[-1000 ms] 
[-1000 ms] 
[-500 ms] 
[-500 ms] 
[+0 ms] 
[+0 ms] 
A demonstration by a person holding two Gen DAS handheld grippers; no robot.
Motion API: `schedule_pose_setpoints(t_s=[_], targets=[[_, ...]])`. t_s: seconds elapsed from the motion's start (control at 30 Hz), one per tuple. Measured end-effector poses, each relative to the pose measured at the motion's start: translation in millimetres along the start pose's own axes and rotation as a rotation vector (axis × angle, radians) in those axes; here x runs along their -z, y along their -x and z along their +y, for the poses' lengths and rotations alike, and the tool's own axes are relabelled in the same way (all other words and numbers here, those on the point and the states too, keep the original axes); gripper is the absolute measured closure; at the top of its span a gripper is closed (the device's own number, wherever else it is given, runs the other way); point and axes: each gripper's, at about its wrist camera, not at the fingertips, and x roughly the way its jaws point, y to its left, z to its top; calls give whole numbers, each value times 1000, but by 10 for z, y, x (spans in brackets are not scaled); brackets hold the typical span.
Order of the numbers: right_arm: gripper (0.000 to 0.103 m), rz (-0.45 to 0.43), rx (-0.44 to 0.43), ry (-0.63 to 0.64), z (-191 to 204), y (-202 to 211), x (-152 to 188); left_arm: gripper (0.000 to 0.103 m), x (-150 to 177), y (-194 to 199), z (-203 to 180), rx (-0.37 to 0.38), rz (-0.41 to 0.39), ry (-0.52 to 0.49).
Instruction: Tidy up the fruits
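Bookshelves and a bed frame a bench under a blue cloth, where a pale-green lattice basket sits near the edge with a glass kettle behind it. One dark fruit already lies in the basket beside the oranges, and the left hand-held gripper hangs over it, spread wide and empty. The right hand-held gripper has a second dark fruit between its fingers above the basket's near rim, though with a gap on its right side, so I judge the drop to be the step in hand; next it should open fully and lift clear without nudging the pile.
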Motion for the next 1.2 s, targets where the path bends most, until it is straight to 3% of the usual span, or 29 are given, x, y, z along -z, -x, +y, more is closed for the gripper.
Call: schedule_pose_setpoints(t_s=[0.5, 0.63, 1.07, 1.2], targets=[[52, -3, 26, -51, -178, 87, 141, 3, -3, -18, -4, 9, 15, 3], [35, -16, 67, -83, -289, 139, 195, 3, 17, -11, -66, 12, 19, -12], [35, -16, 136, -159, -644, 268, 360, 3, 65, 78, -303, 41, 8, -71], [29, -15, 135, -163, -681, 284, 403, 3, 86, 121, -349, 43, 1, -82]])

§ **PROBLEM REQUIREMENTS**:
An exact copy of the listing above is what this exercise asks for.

§ **WRITTEN ANSWER**:
[-1000 ms] 
[-1000 ms] 
[-500 ms] 
[-500 ms] 
[+0 ms] 
[+0 ms] 
A demonstration by a person holding two Gen DAS handheld grippers; no robot.
Motion API: `schedule_pose_setpoints(t_s=[_], targets=[[_, ...]])`. t_s: seconds elapsed from the motion's start (control at 30 Hz), one per tuple. Measured end-effector poses, each relative to the pose measured at the motion's start: translation in millimetres along the start pose's own axes and rotation as a rotation vector (axis × angle, radians) in those axes; here x runs along their -z, y along their -x and z along their +y, for the poses' lengths and rotations alike, and the tool's own axes are relabelled in the same way (all other words and numbers here, those on the point and the states too, keep the original axes); gripper is the absolute measured closure; at the top of its span a gripper is closed (the device's own number, wherever else it is given, runs the other way); point and axes: each gripper's, at about its wrist camera, not at the fingertips, and x roughly the way its jaws point, y to its left, z to its top; calls give whole numbers, each value times 1000, but by 10 for z, y, x (spans in brackets are not scaled); brackets hold the typical span.
Order of the numbers: right_arm: gripper (0.000 to 0.103 m), rz (-0.45 to 0.43), rx (-0.44 to 0.43), ry (-0.63 to 0.64), z (-191 to 204), y (-202 to 211), x (-152 to 188); left_arm: gripper (0.000 to 0.103 m), x (-150 to 177), y (-194 to 199), z (-203 to 180), rx (-0.37 to 0.38), rz (-0.41 to 0.39), ry (-0.52 to 0.49).
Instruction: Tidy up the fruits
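Bookshelves and a bed frame a bench under a blue cloth, where a pale-green lattice basket sits near the edge with a glass kettle behind it. One dark fruit already lies in the basket beside the oranges, and the left hand-held gripper hangs over it, spread wide and empty. The right hand-held gripper has a second dark fruit between its fingers above the basket's near rim, though with a gap on its right side, so I judge the drop to be the step in hand; next it should open fully and lift clear without nudging the pile.
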Motion for the next 1.2 s, targets where the path bends most, until it is straight to 3% of the usual span, or 29 are given, x, y, z along -z, -x, +y, more is closed for the gripper.
Call: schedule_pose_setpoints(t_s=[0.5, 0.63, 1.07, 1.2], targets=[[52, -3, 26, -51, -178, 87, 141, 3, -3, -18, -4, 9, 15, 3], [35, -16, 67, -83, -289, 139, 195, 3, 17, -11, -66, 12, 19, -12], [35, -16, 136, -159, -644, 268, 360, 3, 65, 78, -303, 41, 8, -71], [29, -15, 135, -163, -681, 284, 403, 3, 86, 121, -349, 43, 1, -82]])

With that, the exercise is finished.